**SUPPLIED MATERIAL:**
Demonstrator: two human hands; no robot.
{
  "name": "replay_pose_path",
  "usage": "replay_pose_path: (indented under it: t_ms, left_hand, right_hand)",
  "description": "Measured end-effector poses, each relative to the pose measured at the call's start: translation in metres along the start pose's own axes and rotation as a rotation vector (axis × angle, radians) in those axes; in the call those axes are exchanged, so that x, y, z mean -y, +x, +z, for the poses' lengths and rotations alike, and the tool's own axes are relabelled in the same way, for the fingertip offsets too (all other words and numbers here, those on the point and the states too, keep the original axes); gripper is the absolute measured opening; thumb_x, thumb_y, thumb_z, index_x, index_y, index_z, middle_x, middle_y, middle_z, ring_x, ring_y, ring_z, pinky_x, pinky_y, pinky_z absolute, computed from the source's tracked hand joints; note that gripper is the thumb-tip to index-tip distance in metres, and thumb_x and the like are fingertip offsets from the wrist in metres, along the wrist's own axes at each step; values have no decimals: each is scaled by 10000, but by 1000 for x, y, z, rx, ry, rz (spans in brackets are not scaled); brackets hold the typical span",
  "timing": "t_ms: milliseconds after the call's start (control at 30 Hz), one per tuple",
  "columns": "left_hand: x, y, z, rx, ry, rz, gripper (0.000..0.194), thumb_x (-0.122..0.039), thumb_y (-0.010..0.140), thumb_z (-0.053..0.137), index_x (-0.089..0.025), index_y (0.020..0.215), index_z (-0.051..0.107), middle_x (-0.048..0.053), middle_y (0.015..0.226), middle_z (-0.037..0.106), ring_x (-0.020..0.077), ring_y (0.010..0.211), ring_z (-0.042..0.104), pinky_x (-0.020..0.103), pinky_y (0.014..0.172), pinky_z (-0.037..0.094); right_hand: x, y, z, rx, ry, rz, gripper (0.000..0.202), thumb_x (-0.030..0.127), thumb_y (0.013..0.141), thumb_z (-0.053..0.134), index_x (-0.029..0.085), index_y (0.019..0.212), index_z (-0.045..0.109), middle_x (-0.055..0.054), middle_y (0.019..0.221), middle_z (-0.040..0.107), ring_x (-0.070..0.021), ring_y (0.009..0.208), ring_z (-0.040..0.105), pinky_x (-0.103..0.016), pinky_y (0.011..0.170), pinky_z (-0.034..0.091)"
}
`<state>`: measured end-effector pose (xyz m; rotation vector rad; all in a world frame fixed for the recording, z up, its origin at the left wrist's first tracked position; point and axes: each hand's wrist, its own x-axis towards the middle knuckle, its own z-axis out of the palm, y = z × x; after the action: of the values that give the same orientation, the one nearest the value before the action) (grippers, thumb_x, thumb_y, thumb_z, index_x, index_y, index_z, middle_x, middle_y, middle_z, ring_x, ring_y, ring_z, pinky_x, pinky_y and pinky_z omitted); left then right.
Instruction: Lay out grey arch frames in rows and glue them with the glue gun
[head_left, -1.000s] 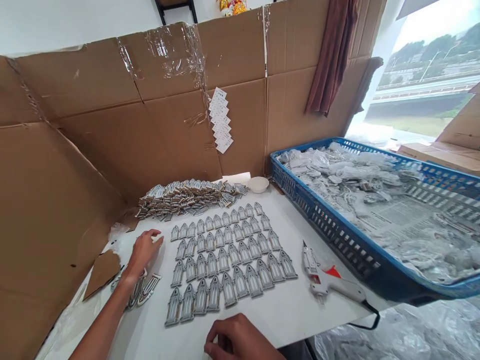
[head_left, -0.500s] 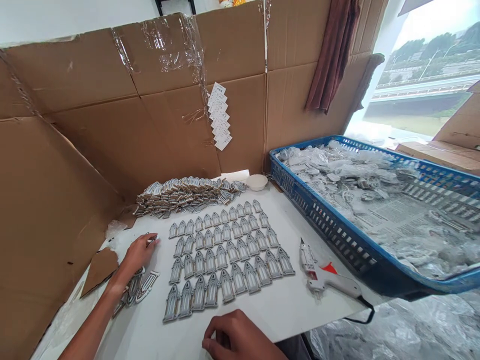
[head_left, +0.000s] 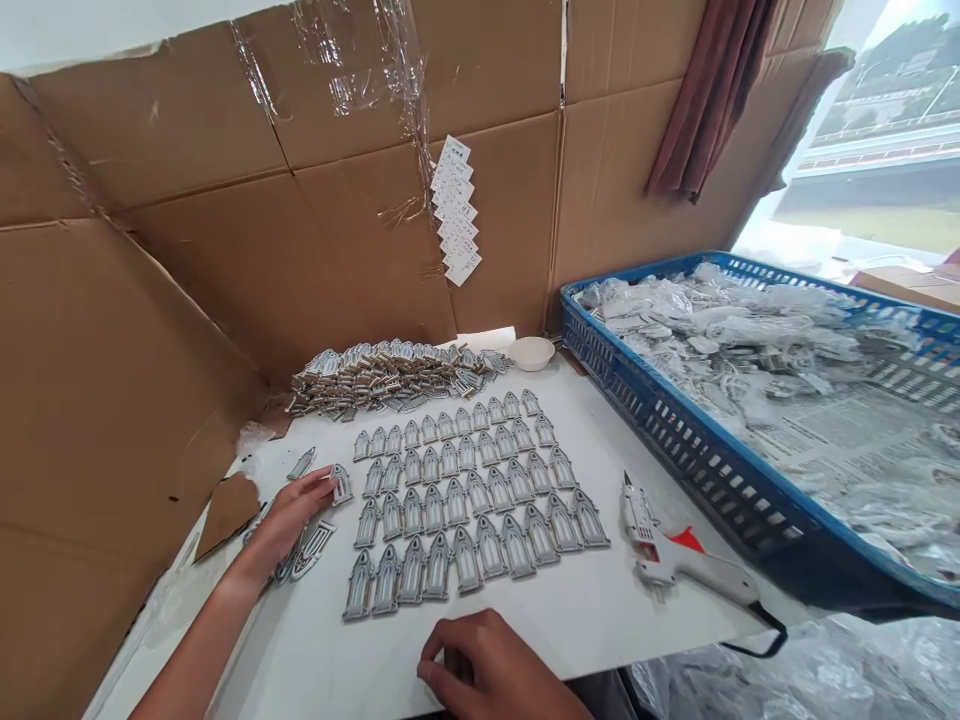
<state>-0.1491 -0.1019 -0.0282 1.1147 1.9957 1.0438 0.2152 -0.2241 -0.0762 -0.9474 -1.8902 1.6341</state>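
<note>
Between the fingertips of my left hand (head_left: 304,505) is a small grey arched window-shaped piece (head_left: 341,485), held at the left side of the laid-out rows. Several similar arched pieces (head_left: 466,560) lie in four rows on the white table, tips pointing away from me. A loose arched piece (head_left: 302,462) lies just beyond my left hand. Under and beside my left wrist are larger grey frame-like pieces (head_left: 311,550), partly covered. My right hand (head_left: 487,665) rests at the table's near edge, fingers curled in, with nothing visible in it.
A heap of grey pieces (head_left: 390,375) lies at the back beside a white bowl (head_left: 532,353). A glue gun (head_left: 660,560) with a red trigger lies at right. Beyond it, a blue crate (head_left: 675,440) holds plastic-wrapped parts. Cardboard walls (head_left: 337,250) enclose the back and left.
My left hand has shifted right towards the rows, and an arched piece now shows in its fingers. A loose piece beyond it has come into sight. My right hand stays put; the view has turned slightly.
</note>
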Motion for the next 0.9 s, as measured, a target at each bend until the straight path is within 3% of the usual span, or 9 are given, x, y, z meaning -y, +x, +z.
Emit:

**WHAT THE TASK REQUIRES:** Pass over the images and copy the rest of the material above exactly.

**SOLVED PROBLEM:**
Demonstrator: two human hands; no robot.
{
  "name": "replay_pose_path",
  "usage": "replay_pose_path: (indented under it: t_ms, left_hand, right_hand)",
  "description": "Measured end-effector poses, each relative to the pose measured at the call's start: translation in metres along the start pose's own axes and rotation as a rotation vector (axis × angle, radians) in those axes; in the call those axes are exchanged, so that x, y, z mean -y, +x, +z, for the poses' lengths and rotations alike, and the tool's own axes are relabelled in the same way, for the fingertip offsets too (all other words and numbers here, those on the point and the states too, keep the original axes); gripper is the absolute measured opening; thumb_x, thumb_y, thumb_z, index_x, index_y, index_z, middle_x, middle_y, middle_z, ring_x, ring_y, ring_z, pinky_x, pinky_y, pinky_z absolute, computed from the source's tracked hand joints; note that gripper is the thumb-tip to index-tip distance in metres, and thumb_x and the like are fingertip offsets from the wrist in metres, along the wrist's own axes at each step; values have no decimals: each is scaled by 10000, but by 1000 for x, y, z, rx, ry, rz (spans in brackets are not scaled); brackets hold the typical span",
  "timing": "t_ms: milliseconds after the call's start (control at 30 Hz), one per tuple",
  "columns": "left_hand: x, y, z, rx, ry, rz, gripper (0.000..0.194), thumb_x (-0.122..0.039), thumb_y (-0.010..0.140), thumb_z (-0.053..0.137), index_x (-0.089..0.025), index_y (0.020..0.215), index_z (-0.051..0.107), middle_x (-0.048..0.053), middle_y (0.015..0.226), middle_z (-0.037..0.106), ring_x (-0.020..0.077), ring_y (0.010..0.211), ring_z (-0.042..0.104), pinky_x (-0.020..0.103), pinky_y (0.014..0.172), pinky_z (-0.037..0.094); right_hand: x, y, z, rx, ry, rz, gripper (0.000..0.202), thumb_x (-0.030..0.127), thumb_y (0.013..0.141), thumb_z (-0.053..0.134), index_x (-0.029..0.085), index_y (0.019..0.212), index_z (-0.045..0.109), middle_x (-0.055..0.054), middle_y (0.019..0.221), middle_z (-0.040..0.107), ring_x (-0.070..0.021), ring_y (0.009..0.208), ring_z (-0.040..0.105), pinky_x (-0.103..0.016), pinky_y (0.011..0.170), pinky_z (-0.034..0.091)"
}
`<state>`: measured end-effector pose (xyz m; rotation vector rad; all in a world frame fixed for the recording, z up, its origin at the left wrist's first tracked position; point and axes: each hand's wrist, its own x-axis towards the middle knuckle, its own z-axis out of the palm, y = z × x; after the action: of the values that give the same orientation, the one nearest the value before the action) (grippers, thumb_x, thumb_y, thumb_z, index_x, index_y, index_z, middle_x, middle_y, middle_z, ring_x, ring_y, ring_z, pinky_x, pinky_y and pinky_z omitted); left then right.
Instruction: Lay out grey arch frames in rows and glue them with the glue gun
[head_left, -1.000s] 
[head_left, -0.500s] 
[head_left, +0.000s] 
<state>-0.1491 -0.1019 -0.0282 1.1147 1.9957 1.0438 0.2152 -0.2241 -0.0762 -0.9474 -1.8902 1.6341</state>
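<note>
Between the fingertips of my left hand (head_left: 304,505) is a small grey arched window-shaped piece (head_left: 341,485), held at the left side of the laid-out rows. Several similar arched pieces (head_left: 466,560) lie in four rows on the white table, tips pointing away from me. A loose arched piece (head_left: 302,462) lies just beyond my left hand. Under and beside my left wrist are larger grey frame-like pieces (head_left: 311,550), partly covered. My right hand (head_left: 487,665) rests at the table's near edge, fingers curled in, with nothing visible in it.
A heap of grey pieces (head_left: 390,375) lies at the back beside a white bowl (head_left: 532,353). A glue gun (head_left: 660,560) with a red trigger lies at right. Beyond it, a blue crate (head_left: 675,440) holds plastic-wrapped parts. Cardboard walls (head_left: 337,250) enclose the back and left.
My left hand has shifted right towards the rows, and an arched piece now shows in its fingers. A loose piece beyond it has come into sight. My right hand stays put; the view has turned slightly.
</note>
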Motion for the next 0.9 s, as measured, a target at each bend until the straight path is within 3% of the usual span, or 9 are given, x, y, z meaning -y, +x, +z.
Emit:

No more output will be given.